If you've asked yourself hard questions like this and are sure you should be here, you need to commit. Fully and right away. The whole thing with being a chemistry student while taking physics classes seems bizarre to me. Assuming you are funded through chemistry, I'm surprised you were even able to do that. Regardless, I would strongly discourage you from continuing anything similar.

If you do decide to stick with chemistry, get with your adviser and have a frank talk, right away. Explain what happened and express your commitment to continuing on. If you decide to change to physics, Buffy had some advice in his answer. All I would add is that you shouldn't lead on your current adviser and take up their time if you're not committed to staying, so start collecting information and make a decisive move. And if, when I said "you need to commit" above you though "Well that doesn't help!

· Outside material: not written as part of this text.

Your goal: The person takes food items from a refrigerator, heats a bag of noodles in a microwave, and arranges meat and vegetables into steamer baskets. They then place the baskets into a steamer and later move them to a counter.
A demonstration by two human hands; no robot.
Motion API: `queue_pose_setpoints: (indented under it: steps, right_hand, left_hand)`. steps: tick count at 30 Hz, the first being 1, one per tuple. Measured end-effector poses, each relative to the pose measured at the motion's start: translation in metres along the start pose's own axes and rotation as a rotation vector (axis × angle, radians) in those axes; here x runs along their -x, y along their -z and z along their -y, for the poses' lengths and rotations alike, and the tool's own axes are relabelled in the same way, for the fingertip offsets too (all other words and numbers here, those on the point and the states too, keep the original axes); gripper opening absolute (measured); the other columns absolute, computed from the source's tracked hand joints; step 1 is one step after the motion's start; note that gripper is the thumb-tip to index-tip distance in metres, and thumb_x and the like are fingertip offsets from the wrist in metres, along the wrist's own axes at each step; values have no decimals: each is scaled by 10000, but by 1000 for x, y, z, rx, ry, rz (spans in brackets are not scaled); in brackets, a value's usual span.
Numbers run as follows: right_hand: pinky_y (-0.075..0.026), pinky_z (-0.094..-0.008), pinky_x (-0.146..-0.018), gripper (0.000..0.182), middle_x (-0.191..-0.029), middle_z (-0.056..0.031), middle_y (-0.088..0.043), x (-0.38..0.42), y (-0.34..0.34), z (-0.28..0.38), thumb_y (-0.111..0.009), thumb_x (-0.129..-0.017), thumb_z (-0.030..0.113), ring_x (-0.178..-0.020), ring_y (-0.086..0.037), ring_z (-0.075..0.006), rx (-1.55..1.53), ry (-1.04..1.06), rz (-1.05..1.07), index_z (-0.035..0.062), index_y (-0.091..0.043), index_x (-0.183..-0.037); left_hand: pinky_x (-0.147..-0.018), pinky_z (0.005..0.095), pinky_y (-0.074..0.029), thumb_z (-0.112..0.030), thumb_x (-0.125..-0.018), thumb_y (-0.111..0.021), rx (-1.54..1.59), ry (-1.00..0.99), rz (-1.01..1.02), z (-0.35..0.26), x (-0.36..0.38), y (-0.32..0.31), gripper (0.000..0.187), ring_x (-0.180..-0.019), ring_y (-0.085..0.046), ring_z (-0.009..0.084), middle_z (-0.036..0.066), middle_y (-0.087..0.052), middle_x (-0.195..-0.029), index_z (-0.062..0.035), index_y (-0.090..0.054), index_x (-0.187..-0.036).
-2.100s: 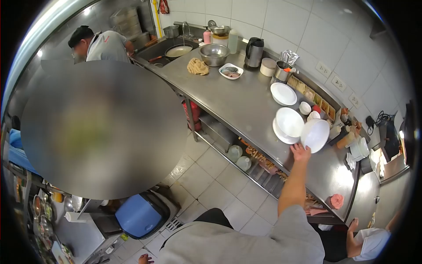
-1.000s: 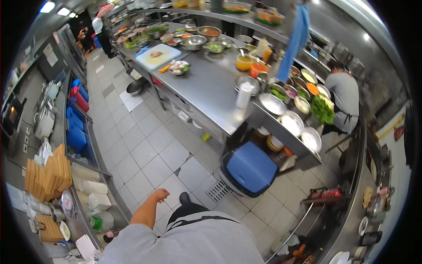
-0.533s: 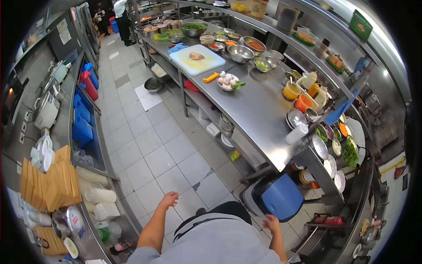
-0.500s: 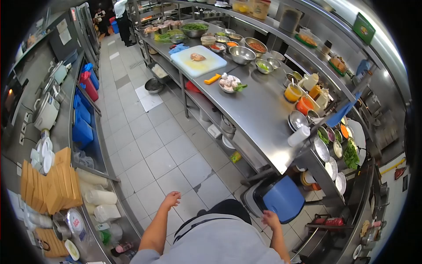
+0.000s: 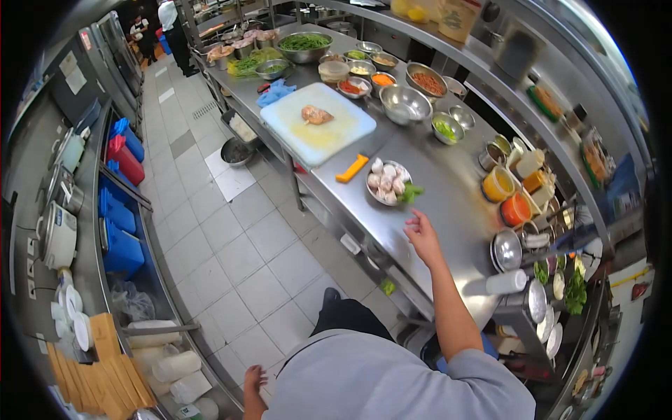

Where do I commit?" then it comes back to asking why you want to do a PhD in the first place. Maybe consider some time off to re-evaluate?

  • Taking classes in Physics is a very common thing for most PhD students in physical and theoretical chemistry, infact it was my advisor who suggested me to do so in the first place. As most of our research involves the implementation of quantum mechanics, statistical physics and a lot tools from mathematical physics. The first thing that drew me close to this subject was that it was the closest I could get to physics. For some reasons I didnt realise that until I had come to grad school that I was more inclined towards these ideas.
    – user105165
    Mar 20, 2020 at 16:38
  • But, as I reflect I am not completely against my current line of work as I further ponder over this situation, I see it as my frustration about my advisor pushing me towards research while I was getting overwhelmed with coursework and Teaching duties.
    – user105165
    Mar 20, 2020 at 16:38
  • That seems like a really solid reflection to have. I hope you can clear the air with your adviser and refocus successfully. Good luck.
    – Jeff
    Mar 20, 2020 at 16:53
  • But if things go south, what are my options given what has happened so far.
    – user105165
    Mar 20, 2020 at 17:09
  • I'm not sure there's any way we can answer that for you. Go talk to your adviser, apologize (it doesn't matter so much whether YOU think you need to; your adviser clearly thinks you do) and express your desire to get back to work. If it goes poorly and there's no way to rectify it, you'll need to ask your adviser and/or department what next.